--- WHAT TO WORK ON ---
All the data beneath this line is to be reproduced exactly.

--- GIVEN MATERIAL ---

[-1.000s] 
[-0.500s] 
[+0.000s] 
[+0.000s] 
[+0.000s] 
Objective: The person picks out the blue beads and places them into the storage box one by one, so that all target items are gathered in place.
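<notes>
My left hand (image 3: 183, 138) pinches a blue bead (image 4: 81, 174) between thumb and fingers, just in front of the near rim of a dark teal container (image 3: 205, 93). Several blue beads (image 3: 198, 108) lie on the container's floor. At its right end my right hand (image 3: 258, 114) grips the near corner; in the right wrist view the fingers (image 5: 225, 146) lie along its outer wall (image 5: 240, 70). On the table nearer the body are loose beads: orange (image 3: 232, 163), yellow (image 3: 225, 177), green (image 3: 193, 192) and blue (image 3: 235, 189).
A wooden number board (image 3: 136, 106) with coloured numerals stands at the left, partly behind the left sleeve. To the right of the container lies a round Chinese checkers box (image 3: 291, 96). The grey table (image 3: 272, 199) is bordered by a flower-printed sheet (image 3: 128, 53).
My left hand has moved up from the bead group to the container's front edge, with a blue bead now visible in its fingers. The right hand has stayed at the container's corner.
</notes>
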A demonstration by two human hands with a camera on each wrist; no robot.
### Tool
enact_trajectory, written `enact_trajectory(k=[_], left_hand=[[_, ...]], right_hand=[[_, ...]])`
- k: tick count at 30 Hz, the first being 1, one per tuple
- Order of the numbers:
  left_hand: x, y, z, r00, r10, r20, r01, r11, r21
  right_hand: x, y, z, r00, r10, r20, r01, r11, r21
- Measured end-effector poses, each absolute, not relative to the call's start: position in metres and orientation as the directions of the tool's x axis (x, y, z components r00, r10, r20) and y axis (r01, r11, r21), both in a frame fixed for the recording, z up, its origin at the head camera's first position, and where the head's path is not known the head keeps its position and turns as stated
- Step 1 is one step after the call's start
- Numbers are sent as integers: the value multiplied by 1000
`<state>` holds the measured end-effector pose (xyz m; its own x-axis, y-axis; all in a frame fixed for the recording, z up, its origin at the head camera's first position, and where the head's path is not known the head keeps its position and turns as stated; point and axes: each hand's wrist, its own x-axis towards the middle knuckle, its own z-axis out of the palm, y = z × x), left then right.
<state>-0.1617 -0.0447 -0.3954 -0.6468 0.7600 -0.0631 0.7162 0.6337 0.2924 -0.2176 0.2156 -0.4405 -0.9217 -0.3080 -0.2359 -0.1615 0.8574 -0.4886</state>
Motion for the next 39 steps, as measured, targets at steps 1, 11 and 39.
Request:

--- FINAL ANSWER ---
[-1.000s] 
[-0.500s] 
[+0.000s] 
[+0.000s] 
[+0.000s] 
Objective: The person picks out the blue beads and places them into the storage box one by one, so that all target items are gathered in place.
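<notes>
My left hand (image 3: 183, 138) pinches a blue bead (image 4: 81, 174) between thumb and fingers, just in front of the near rim of a dark teal container (image 3: 205, 93). Several blue beads (image 3: 198, 108) lie on the container's floor. At its right end my right hand (image 3: 258, 114) grips the near corner; in the right wrist view the fingers (image 5: 225, 146) lie along its outer wall (image 5: 240, 70). On the table nearer the body are loose beads: orange (image 3: 232, 163), yellow (image 3: 225, 177), green (image 3: 193, 192) and blue (image 3: 235, 189).
A wooden number board (image 3: 136, 106) with coloured numerals stands at the left, partly behind the left sleeve. To the right of the container lies a round Chinese checkers box (image 3: 291, 96). The grey table (image 3: 272, 199) is bordered by a flower-printed sheet (image 3: 128, 53).
My left hand has moved up from the bead group to the container's front edge, with a blue bead now visible in its fingers. The right hand has stayed at the container's corner.
</notes>
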A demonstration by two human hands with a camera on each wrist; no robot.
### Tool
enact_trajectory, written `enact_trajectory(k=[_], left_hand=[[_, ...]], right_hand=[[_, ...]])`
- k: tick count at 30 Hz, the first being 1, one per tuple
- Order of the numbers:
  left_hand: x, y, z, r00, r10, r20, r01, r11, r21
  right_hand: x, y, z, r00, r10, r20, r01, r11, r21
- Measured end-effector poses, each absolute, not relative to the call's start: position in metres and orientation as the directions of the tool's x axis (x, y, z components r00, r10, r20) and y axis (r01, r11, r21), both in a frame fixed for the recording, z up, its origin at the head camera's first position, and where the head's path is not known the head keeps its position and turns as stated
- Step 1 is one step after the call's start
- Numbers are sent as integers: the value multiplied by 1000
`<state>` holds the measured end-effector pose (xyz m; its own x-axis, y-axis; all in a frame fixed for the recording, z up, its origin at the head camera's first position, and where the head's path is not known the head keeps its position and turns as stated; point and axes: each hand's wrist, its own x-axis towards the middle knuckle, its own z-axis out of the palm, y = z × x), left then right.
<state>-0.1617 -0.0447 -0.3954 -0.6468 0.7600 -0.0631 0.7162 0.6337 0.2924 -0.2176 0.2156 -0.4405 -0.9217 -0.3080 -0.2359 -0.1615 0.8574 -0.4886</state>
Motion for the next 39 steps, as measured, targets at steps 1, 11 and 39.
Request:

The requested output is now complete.